• _Task objective_: Set down all the lines below, each one exactly as shown.

========================================

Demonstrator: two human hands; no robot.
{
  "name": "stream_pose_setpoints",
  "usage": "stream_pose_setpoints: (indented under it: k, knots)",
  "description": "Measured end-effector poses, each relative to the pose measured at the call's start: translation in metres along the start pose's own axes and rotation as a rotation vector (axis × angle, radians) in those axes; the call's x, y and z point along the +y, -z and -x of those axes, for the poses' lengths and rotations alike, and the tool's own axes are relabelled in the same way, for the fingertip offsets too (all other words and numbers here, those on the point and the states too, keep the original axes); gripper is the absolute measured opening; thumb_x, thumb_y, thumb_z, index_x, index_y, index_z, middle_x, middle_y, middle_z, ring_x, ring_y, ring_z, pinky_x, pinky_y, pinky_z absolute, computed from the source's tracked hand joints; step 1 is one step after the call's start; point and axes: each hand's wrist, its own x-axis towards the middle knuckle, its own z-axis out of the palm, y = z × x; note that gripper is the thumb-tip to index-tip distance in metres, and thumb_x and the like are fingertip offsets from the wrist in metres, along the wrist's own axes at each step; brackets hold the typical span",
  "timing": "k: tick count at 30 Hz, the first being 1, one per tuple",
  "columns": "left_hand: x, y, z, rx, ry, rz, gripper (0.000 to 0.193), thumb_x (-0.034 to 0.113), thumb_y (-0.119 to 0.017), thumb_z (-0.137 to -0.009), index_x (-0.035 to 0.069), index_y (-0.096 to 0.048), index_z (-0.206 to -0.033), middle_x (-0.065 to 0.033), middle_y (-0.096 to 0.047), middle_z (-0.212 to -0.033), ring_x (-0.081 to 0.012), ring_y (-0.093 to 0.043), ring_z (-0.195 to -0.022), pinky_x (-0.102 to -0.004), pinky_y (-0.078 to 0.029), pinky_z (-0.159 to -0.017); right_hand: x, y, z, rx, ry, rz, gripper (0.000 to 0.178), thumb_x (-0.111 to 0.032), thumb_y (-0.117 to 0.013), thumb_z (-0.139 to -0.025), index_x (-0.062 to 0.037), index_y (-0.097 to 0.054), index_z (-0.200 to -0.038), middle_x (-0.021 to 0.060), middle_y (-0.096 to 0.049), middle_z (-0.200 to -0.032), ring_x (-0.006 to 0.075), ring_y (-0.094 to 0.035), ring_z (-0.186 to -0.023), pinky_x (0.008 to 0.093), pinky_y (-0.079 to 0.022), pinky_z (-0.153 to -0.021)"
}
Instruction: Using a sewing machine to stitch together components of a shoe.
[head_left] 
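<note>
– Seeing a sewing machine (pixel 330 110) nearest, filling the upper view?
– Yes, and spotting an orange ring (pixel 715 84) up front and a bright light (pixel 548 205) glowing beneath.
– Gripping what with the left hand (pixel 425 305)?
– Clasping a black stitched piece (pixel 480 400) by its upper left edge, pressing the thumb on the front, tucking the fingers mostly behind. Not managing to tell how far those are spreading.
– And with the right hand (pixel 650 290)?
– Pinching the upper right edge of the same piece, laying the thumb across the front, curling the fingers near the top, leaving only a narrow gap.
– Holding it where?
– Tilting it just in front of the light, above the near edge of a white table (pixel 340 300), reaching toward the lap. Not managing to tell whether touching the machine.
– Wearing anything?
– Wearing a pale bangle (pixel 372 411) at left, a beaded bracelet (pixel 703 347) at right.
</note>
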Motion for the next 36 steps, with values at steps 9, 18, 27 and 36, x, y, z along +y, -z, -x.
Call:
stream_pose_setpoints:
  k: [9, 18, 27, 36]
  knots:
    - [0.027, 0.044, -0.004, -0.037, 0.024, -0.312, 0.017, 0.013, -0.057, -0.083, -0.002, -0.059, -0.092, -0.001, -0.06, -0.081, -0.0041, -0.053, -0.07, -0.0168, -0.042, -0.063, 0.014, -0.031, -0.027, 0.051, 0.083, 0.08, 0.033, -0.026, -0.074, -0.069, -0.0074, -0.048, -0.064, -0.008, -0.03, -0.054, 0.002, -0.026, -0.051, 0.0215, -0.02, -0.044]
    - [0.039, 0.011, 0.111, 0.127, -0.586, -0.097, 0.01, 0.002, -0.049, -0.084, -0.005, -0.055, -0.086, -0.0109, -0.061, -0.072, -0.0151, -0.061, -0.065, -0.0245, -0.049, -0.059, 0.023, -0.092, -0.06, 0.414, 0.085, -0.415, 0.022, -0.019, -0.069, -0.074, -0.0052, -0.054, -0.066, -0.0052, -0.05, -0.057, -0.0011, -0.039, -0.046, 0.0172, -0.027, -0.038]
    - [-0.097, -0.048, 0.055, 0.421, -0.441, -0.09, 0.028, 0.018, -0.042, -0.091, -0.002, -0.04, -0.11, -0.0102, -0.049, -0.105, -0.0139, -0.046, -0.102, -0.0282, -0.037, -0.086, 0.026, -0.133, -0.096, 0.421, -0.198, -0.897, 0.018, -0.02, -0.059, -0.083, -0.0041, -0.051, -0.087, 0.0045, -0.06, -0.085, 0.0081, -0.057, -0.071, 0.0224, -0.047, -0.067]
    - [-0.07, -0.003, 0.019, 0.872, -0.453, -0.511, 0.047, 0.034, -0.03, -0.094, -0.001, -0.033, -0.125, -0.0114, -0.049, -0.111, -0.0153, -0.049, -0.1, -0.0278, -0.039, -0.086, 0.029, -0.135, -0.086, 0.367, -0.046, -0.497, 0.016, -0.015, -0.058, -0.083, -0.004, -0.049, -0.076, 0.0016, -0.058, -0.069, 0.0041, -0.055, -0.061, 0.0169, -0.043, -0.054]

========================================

• _Exercise response_:
Demonstrator: two human hands; no robot.
{
  "name": "stream_pose_setpoints",
  "usage": "stream_pose_setpoints: (indented under it: k, knots)",
  "description": "Measured end-effector poses, each relative to the pose measured at the call's start: translation in metres along the start pose's own axes and rotation as a rotation vector (axis × angle, radians) in those axes; the call's x, y and z point along the +y, -z and -x of those axes, for the poses' lengths and rotations alike, and the tool's own axes are relabelled in the same way, for the fingertip offsets too (all other words and numbers here, those on the point and the states too, keep the original axes); gripper is the absolute measured opening; thumb_x, thumb_y, thumb_z, index_x, index_y, index_z, middle_x, middle_y, middle_z, ring_x, ring_y, ring_z, pinky_x, pinky_y, pinky_z absolute, computed from the source's tracked hand joints; step 1 is one step after the call's start; point and axes: each hand's wrist, its own x-axis towards the middle knuckle, its own z-axis out of the palm, y = z × x; note that gripper is the thumb-tip to index-tip distance in metres, and thumb_x and the like are fingertip offsets from the wrist in metres, along the wrist's own axes at each step; brackets hold the typical span",
  "timing": "k: tick count at 30 Hz, the first being 1, one per tuple",
  "columns": "left_hand: x, y, z, rx, ry, rz, gripper (0.000 to 0.193), thumb_x (-0.034 to 0.113), thumb_y (-0.119 to 0.017), thumb_z (-0.137 to -0.009), index_x (-0.035 to 0.069), index_y (-0.096 to 0.048), index_z (-0.206 to -0.033), middle_x (-0.065 to 0.033), middle_y (-0.096 to 0.047), middle_z (-0.212 to -0.033), ring_x (-0.081 to 0.012), ring_y (-0.093 to 0.043), ring_z (-0.195 to -0.022), pinky_x (-0.102 to -0.004), pinky_y (-0.078 to 0.029), pinky_z (-0.159 to -0.017); right_hand: x, y, z, rx, ry, rz, gripper (0.000 to 0.178), thumb_x (-0.111 to 0.032), thumb_y (-0.117 to 0.013), thumb_z (-0.139 to -0.025), index_x (-0.062 to 0.037), index_y (-0.097 to 0.054), index_z (-0.200 to -0.038), middle_x (-0.021 to 0.060), middle_y (-0.096 to 0.049), middle_z (-0.200 to -0.032), ring_x (-0.006 to 0.075), ring_y (-0.094 to 0.035), ring_z (-0.186 to -0.023), pinky_x (0.008 to 0.093), pinky_y (-0.079 to 0.022), pinky_z (-0.153 to -0.021)"
}
Instruction: Using a sewing machine to stitch together components of a shoe.
[head_left] 
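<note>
– Seeing a sewing machine (pixel 330 110) nearest, filling the upper view?
– Yes, and spotting an orange ring (pixel 715 84) up front and a bright light (pixel 548 205) glowing beneath.
– Gripping what with the left hand (pixel 425 305)?
– Clasping a black stitched piece (pixel 480 400) by its upper left edge, pressing the thumb on the front, tucking the fingers mostly behind. Not managing to tell how far those are spreading.
– And with the right hand (pixel 650 290)?
– Pinching the upper right edge of the same piece, laying the thumb across the front, curling the fingers near the top, leaving only a narrow gap.
– Holding it where?
– Tilting it just in front of the light, above the near edge of a white table (pixel 340 300), reaching toward the lap. Not managing to tell whether touching the machine.
– Wearing anything?
– Wearing a pale bangle (pixel 372 411) at left, a beaded bracelet (pixel 703 347) at right.
</note>
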Motion for the next 36 steps, with values at steps 9, 18, 27 and 36, x, y, z along +y, -z, -x.
Call:
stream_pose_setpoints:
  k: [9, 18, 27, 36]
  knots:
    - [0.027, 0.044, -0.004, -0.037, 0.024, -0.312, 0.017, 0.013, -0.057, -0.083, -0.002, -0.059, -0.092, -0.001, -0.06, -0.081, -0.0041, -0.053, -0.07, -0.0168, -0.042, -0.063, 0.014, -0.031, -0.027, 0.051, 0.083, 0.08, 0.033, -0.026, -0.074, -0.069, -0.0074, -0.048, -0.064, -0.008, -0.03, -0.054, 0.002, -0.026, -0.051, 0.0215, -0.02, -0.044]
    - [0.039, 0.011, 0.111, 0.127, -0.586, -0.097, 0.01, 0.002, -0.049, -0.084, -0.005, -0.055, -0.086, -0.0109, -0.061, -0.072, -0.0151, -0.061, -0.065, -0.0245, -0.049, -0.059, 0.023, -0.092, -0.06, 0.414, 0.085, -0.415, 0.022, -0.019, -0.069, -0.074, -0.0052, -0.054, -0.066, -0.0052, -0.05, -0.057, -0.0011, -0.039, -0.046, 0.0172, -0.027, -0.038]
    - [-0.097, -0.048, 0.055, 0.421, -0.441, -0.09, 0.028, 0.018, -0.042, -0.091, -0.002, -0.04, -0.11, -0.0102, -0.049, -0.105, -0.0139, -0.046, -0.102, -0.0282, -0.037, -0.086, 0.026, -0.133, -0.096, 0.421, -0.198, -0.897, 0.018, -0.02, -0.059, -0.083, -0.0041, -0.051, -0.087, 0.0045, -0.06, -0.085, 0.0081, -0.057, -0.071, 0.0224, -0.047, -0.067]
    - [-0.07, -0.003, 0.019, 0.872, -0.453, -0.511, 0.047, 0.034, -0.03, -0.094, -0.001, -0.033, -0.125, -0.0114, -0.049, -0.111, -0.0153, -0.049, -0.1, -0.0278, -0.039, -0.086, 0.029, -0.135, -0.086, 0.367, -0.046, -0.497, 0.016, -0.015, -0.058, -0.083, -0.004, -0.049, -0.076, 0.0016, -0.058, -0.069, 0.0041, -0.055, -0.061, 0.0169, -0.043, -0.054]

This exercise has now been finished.